L’affiche annonçait une demi-finale de tournoi du Grand Chelem. Mais, de match, il n’y en eut point. 6-2 6-3 6-2 en 1 h 28 mn, voilà comment Roger Federer (No 1) a expédié Jo-Wilfried Tsonga (No 10), sans ménagement. Une heure et vingt-huit minutes, la moitié du timing du chef-d’œuvre «Avatar» de James Cameron. Federer nous a simplement rappelé que l’on peut fabriquer un monument artistique moins long, pourtant tout aussi relevé.

Le Bâlois au polo turquoise a distribué son savoir comme il l’entendait, réussissant, avec l’appui d’un service qui fonctionnait à souhait, des contrepieds, des volées, des amorties, des attaques en coup droit et revers. En réalité, on a vu, vendredi sur le tapis de la Rod Laver Arena, un professeur de tennis venu d’ailleurs distiller sa science technique et tactique. A cette nuance près que son élève n’avait rien d’un débutant, lui qui figure parmi le top-10 mondial et a disputé, ici même, une finale perdue en 2008 face à Novak Djokovic.

«Je me sentais très relâché, la balle partait bien de ma raquette quoi que je tente, c’était fun!», s’amusera le maître. Un qui rigolait moins, c’était son «étudiant du soir», le sympathique et démonstratif Français, pour une fois éteint. «Roger a juste davantage de talent que moi. J’étais aussi usé par mes deux affrontements précédents contre Almagro puis Djokovic. Mais ce n’est pas cela qui m’a fait perdre. Mon premier service ne passait pas, et je n’ai pu mettre de l’intensité dans mon jeu. Bon, d’accord, j’ai paumé une demi-finale de Grand Chelem contre Federer, et alors? D’autres ont subi le même sort avant moi, il n’y a pas de honte.»

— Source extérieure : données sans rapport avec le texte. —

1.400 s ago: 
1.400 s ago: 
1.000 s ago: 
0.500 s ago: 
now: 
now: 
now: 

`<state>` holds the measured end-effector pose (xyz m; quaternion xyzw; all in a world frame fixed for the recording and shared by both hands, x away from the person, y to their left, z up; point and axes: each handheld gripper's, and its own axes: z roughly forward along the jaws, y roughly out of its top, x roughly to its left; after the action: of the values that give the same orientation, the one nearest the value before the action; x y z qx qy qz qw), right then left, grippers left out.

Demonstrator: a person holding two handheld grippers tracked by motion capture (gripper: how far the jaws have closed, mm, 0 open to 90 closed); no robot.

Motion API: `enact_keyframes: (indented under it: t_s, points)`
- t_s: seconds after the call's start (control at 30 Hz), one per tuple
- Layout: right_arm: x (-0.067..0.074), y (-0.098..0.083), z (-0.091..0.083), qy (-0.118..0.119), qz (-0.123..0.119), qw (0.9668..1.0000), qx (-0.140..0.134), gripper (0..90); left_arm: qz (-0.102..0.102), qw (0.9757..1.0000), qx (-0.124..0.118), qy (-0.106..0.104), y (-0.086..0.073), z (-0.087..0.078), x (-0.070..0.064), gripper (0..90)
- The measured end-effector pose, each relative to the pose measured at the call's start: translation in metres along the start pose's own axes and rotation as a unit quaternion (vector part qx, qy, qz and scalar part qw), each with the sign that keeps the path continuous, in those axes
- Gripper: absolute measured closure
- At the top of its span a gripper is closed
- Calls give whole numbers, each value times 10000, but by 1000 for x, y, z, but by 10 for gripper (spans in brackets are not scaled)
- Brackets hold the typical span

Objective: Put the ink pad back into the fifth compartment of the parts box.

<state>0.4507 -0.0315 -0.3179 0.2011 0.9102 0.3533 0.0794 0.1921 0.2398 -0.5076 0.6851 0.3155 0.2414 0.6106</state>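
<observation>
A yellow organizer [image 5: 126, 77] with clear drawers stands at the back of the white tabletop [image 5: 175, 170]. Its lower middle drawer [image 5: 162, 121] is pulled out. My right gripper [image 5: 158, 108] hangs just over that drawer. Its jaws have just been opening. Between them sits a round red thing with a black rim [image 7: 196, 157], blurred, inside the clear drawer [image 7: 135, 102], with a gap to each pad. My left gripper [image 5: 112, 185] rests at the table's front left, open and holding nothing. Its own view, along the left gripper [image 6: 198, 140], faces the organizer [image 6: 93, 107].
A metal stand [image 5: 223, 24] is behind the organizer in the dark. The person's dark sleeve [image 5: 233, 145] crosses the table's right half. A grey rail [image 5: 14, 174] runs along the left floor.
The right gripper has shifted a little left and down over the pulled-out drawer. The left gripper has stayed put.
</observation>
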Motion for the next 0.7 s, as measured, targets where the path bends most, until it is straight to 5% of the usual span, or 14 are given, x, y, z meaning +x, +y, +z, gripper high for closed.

Qui se lèvera pour contester? Ah oui, un homme, Andy Murray, promu ultime contradicteur de «Rodgeur» avant, peut-être, son 16e titre en Grand Chelem. En tous les cas sa 22e finale, la 8e de rang. L’Ecossais appartient aux rarissimes privilégiés – hors Rafael Nadal, à nouveau éloigné un mois des courts à cause de son genou droit –, pouvant se targuer d’un bilan provisoire positif face à Federer: le score actuel est de six victoires à quatre en faveur de Murray, Federer ayant remporté leurs deux ultimes confrontations sur dur, à Cincinnati ainsi qu’au Masters de Londres 2009.

L’analyse du «prof»: «La principale différence entre Andy et moi, c’est que j’avais gagné ma première finale de Grand Chelem, à Wimbledon 2003, alors que lui a perdu la sienne à l’US Open 2008. Et contre moi, en trois sets. Je vous assure que, sur le plan mental, ça modifie les données lorsque vous entrez sur le court central pour votre deuxième tentative. Il y a évidemment moins de pression sur vous dès lors que vous possédez déjà un trophée majeur.» Extrapolation: Murray devrait être plus nerveux que Federer dimanche.

Puis on lui demande quelles seront les clés de ce duel ultime. «La clé, c’est moi! Je veux dire si je joue bien, comme ce vendredi, ou pas. En tennis, l’équation est parfois aussi simple que ça. Autrement, je peux m’imaginer un match plutôt tactique. Andy est assez attentiste, il possède néanmoins l’un des meilleurs revers et retour de service du Circuit, plus une maturité tactique proche d’un spécialiste des échecs.» L’auditeur constate que le maître a décortiqué à l’avance les atouts de son opposant. Donc que la réplique ne saurait tarder à être au point.

Enfin, à un confrère qui aimerait connaître son avis sur le fait qu’un Britannique n’a plus brandi un titre en Grand chelem depuis 74 ans, le «prof» au 15 «Majors» lâche: «Il existe beaucoup de nations qui n’en ont encore gagné aucun!» Imparable, pour changer.